CNN recently reported on this phenomenon as well. But why did it take having a reporter actually experience this with her daughter to have a large media outlet finally start talking about it? However the article came to be, they zeroed in on one of the biggest ramifications of these sorts of costumes:
“Dressing girls like grown women for Halloween communicates that they have the sexuality of adults, in the bodies of children,” says Teresa Downing-Matibag, an assistant professor of sociology at Iowa State University. “While little girls themselves likely have very little awareness of adult or even adolescent sexuality, or what sex is really about, the adults who are seeing them on the streets do. We are also communicating to adults that little girls are sexually appealing, and this message has tragic implications for their vulnerability to sexual abuse.”
Boys aren’t immune either. While nobody is marketing “sexy cowboys” (yet), there are still some costumes out there that promote body ideals like overly developed muscles to young boys. My son wanted to be Superman for Halloween this year (actually, he wanted to be Superman dressed as a pirate, but we still needed a Superman costume). We ended up at a big box store, staring at the various superhero costumes. One was a basic Superman costume that could be worn over clothing. It had the emblem on the chest and the cape attached to the back. The other version of Superman (the more expensive one, actually) had foam muscles built into the costume.

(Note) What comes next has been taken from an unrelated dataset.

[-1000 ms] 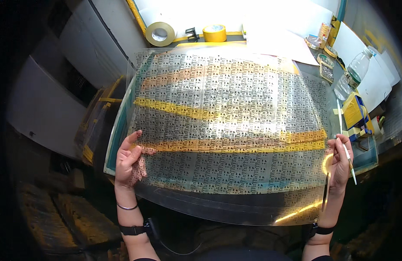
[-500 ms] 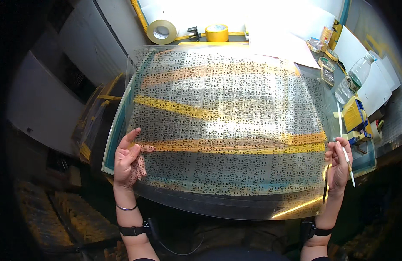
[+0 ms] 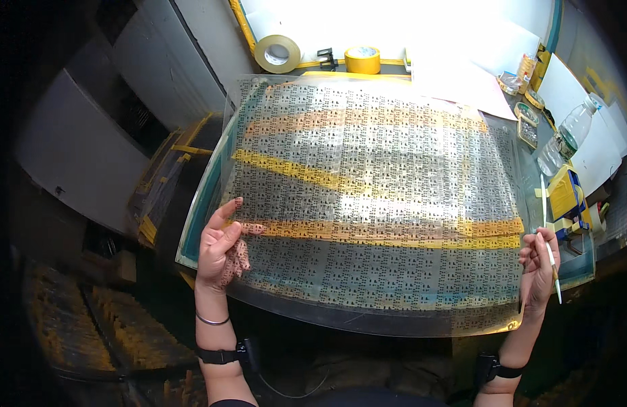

Superman wasn’t the only costume that had gotten a little injection of the juice. Spiderman and Batman also had dual versions of the costume—one “regular” and one promoting this ideal version of what the male body should look like. It may be more subtle than a “Sexy Kitten” costume, but these pumped up versions of costumes for young boys still present their own set of issues. Thankfully, my son chose to go with the regular costume, loudly declaring the fake muscles on the other one as “kind of weird.” And indeed, he wore his Superman costume proudly on Halloween, (and around town for ice cream in the week before) infusing his own brand of creativity into it with structural homages to Batman and vampires as well.
Halloween is a time to bust out that creativity, play into the fantasy, and eat a ton of candy. It’s not a time to push adult sexuality or hyped-up ideas of ideal bodies onto young kids. I’d rather by scared on Halloween by ghosts and goblins than by thoughts of little kids running amok in overly sexualized costumes.